Yunus telah hidup di sebuah kamp pengungsi di Bangladesh selama beberapa tahun. Dengan maksud untuk keluar dari penderitaan yang dihadapinya, Yunus dengan menumpang perahu bermaksud menuju ke Malaysia.
Dia merasa senang karena mendapatkan perlakukan yang baik di Aceh, yang tentu saja hal ini berbeda dengan yang dialami di negara asalnya, yaitu Myanmar. Banyak orang yang datang berbondong-bondong memberikan sumbangan makanan dan uang kepada para pengungsi. Yunus juga bisa menikmati hidangan yang lezat untuk berbuka puasa, hal yang sudah lama tidak dirasakannya.
Warga Aceh memang bersimpati dengan penderitaan Rohingya, karena sejarah mereka sendiri yang menyedihkan setelah puluhan tahun hidup di bawah penindasan aparat keamanan Indonesia.
“Selama konflik di masa lalu, kita mengalami penderitaan. Tapi Rohingya ini punya pengalaman lebih buruk daripada orang di Aceh,” ungkap Syamsuddin Muhammad, seorang nelayan Aceh berusia 55 tahun. Dia datang ke kamp pengungsi untuk menyumbangkan uang yang dikumpulkan di desanya, lansir The National.
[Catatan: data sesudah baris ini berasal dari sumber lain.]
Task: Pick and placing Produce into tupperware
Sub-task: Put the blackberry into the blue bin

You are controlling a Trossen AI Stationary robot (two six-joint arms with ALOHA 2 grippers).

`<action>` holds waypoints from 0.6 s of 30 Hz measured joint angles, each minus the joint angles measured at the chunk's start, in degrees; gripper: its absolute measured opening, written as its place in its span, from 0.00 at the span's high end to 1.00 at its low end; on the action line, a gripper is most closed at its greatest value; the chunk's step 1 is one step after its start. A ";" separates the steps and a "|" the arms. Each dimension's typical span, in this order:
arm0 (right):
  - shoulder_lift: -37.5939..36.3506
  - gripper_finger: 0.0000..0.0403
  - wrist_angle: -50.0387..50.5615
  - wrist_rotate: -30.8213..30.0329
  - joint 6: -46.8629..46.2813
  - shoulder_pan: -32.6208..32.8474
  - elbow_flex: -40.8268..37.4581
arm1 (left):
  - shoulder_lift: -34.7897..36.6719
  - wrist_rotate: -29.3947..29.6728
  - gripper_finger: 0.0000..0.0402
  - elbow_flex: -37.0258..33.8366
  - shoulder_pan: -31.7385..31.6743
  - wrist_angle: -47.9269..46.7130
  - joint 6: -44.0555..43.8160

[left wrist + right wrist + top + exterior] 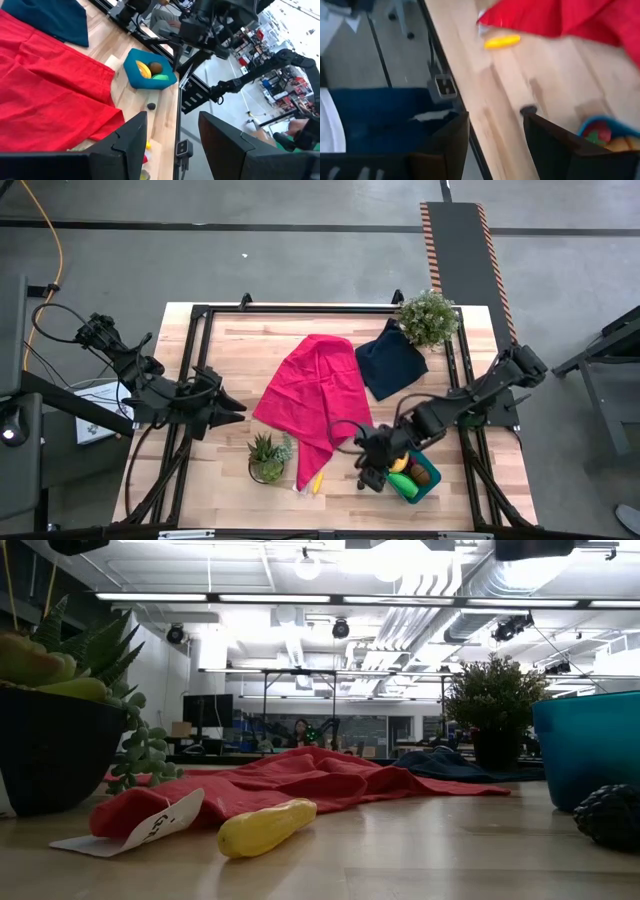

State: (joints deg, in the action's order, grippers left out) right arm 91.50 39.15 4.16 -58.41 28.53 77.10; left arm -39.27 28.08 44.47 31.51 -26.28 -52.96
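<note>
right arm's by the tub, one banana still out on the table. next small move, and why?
Probably swing the right gripper, open and empty beside the teal tub, toward the yellow banana. That banana lies loose on the wood at the red cloth's edge, while the tub already holds other pieces. The left gripper waits farther off, at the table's left side.

Both arms are dark, nearly black — jointed segments with thin black cables looping beside them. The left arm's fingers (pixel 127 142) are broad, flat dark plates with angular edges; the right arm's fingers (pixel 547 145) look alike — matte, unmarked.
</note>
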 joint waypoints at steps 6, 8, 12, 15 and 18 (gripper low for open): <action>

Masyarakat Aceh juga berusaha untuk memperbaiki kondisi hidup imigran Muslim Rohingya dengan memindahkan mereka ke bangunan yang lebih baik.
Banyak dari mereka yang hidup dalam kekhawatiran, berusaha menyambung hidup dengan bekerja di sektor informal, jauh dari orang yang mereka cintai.
Meskipun Yunus senang telah berada di Aceh, tapi ia merindukan keluarganya di Myanmar selama bulan Ramadhan ini.
“Aku rindu istri dan anak-anak,” katanya, sambil merusaha menahan air mata.